L’Isis ha causato 1600 morti in venti Paesi in un anno e mezzo di attività
Venti Paesi, diciotto mesi e oltre 1.600 morti: questo il bilancio dell’azione dei terroristi dello Stato islamico (Isis) secondo dati calcolati dal quotidiano francese Le Monde. In circa un anno e mezzo di attività, senza considerare le operazioni di guerra convenzionali contro gli eserciti in guerra e le esecuzioni in Siria e Iraq, l’Isis e tutti i gruppi terroristici che gli hanno prestato fedeltà – come ad esempio il nigeriano Boko Haram – hanno causato la morte di di oltre 1.600 persone ai quattro angoli del pianeta, sommando gli attentati fuori dal suo territorio e l’esecuzione di ostaggi. I boia del sedicente Stato islamico hanno progressivamente esportato il loro campo di battaglia allargando lo spettro dei Paesi colpiti dagli attentati. Per numero di morti, il territorio francese è subito dopo quello egiziano il primo ad essere colpito fuori da quelli tradizionali come il Medio Oriente e i feudi africani di Boko Haram.
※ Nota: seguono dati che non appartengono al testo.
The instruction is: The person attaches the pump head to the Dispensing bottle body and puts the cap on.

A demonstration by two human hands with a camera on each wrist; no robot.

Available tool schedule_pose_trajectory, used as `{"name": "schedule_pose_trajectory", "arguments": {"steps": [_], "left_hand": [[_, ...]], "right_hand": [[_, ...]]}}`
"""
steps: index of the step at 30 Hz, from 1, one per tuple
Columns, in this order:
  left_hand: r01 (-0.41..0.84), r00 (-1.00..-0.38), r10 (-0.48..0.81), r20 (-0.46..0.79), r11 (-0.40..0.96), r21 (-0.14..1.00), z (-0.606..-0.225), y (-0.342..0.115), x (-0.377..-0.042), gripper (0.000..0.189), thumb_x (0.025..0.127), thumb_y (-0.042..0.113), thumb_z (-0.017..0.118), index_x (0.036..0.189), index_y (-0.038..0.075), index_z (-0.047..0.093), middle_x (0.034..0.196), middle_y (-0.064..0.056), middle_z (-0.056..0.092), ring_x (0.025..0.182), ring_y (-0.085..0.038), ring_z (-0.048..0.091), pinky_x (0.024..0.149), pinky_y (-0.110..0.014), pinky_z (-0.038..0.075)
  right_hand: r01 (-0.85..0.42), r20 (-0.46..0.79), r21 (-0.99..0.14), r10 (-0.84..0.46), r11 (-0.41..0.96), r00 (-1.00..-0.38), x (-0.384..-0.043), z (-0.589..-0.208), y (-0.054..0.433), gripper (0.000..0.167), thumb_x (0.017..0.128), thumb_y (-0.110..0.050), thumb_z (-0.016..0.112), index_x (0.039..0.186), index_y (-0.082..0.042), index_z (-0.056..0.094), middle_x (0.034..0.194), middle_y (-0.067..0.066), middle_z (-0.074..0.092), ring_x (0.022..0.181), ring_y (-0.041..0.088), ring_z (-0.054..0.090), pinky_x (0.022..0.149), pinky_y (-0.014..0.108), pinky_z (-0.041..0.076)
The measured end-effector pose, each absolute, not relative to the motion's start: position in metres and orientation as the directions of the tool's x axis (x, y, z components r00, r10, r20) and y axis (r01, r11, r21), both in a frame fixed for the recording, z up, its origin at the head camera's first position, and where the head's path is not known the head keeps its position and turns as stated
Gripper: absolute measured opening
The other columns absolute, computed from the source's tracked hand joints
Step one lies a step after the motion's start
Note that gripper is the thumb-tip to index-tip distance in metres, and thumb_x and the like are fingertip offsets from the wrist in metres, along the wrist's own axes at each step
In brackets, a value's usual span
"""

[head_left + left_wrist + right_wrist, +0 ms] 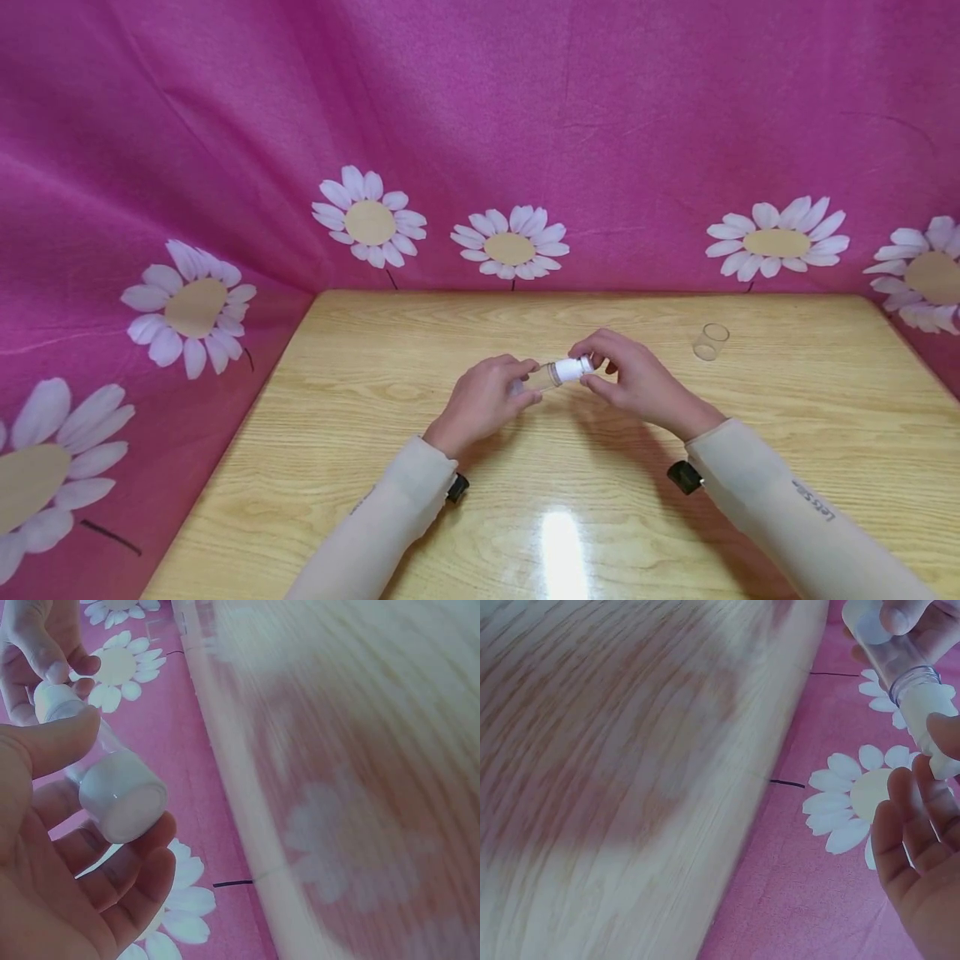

L’Isis è stato preso a modello anche da Boko Haram
E sempre Parigi è la città occidentale più colpita tra l’attentato di gennaio all’HyperCacher (Amedy Coulibaly si richiamò all’Isis mentre i fratelli Kouachi che perpetrarono la strage contro Charlie Hebdo dissero di agire per il ramo di Al Qaida nello Yemen) e quelli di venerdì 13 novembre. Fatta eccezione per il Sudamerica tutti i continenti sono stati colpiti almeno una volta dai terroristi di Daesh o dai suoi simpatizzanti, che si si tratti di attacchi sul loro territorio o di loro cittadini all’estero. Sono però i Paesi del Medio Oriente e quelli africani vicini ai feudi di Boko Haram a pagare il più pesante tributo di sangue. Il Nigeria, per esempio, ha subito 13 attentati, mentre l’Arabia Saudita, Paese che bombarda l’organizzazione jihadista ma che alcuni accusano di finanziare al tempo stesso il terrorismo, è stato teatro di dieci attacchi.